- TASK ITEM: Starting at the line with "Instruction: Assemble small" and ending at the line with "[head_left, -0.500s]", print exactly the lines of the entries below. Pictures do not belong in the copy.

---

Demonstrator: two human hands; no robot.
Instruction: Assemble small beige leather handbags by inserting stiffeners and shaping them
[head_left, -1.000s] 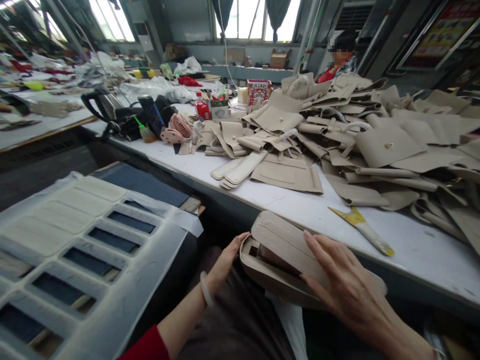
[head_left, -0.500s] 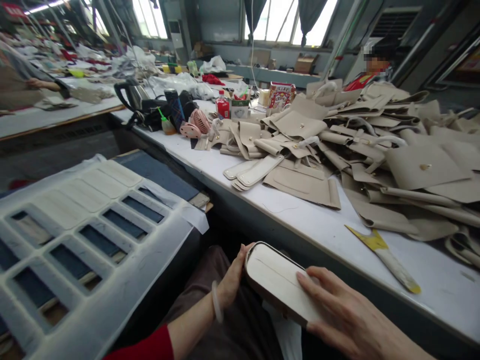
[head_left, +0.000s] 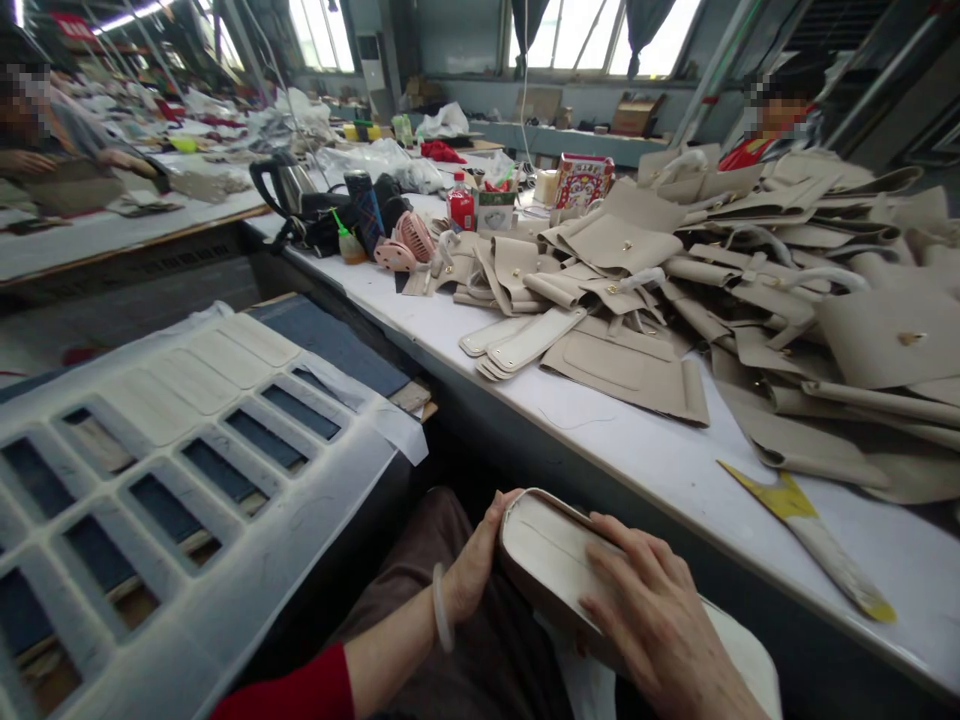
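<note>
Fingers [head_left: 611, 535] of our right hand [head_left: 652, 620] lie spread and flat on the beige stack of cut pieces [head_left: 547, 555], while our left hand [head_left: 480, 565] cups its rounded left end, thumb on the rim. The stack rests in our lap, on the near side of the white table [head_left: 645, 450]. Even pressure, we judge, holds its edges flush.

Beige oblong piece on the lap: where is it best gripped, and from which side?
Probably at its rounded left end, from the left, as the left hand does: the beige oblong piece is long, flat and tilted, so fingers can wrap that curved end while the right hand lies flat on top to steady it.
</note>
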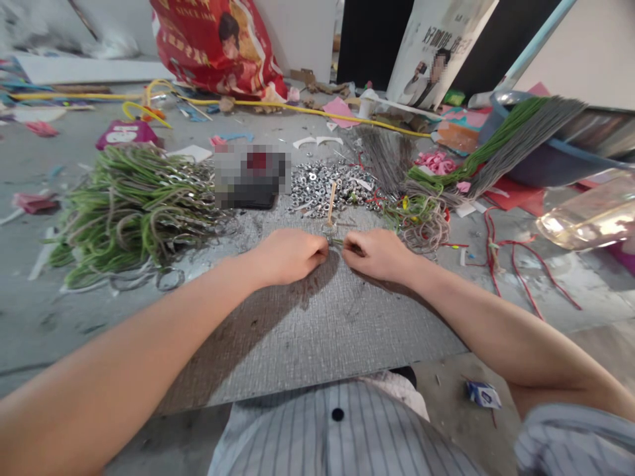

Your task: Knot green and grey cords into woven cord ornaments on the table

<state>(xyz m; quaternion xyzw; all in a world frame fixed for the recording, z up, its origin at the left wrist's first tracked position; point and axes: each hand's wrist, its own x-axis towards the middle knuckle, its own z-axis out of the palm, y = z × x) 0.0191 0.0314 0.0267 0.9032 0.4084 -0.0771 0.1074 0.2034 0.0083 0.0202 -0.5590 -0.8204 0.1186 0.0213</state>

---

- ANSWER BOX:
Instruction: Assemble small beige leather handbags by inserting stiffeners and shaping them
[head_left, -1.000s] 
[head_left, -0.500s] 

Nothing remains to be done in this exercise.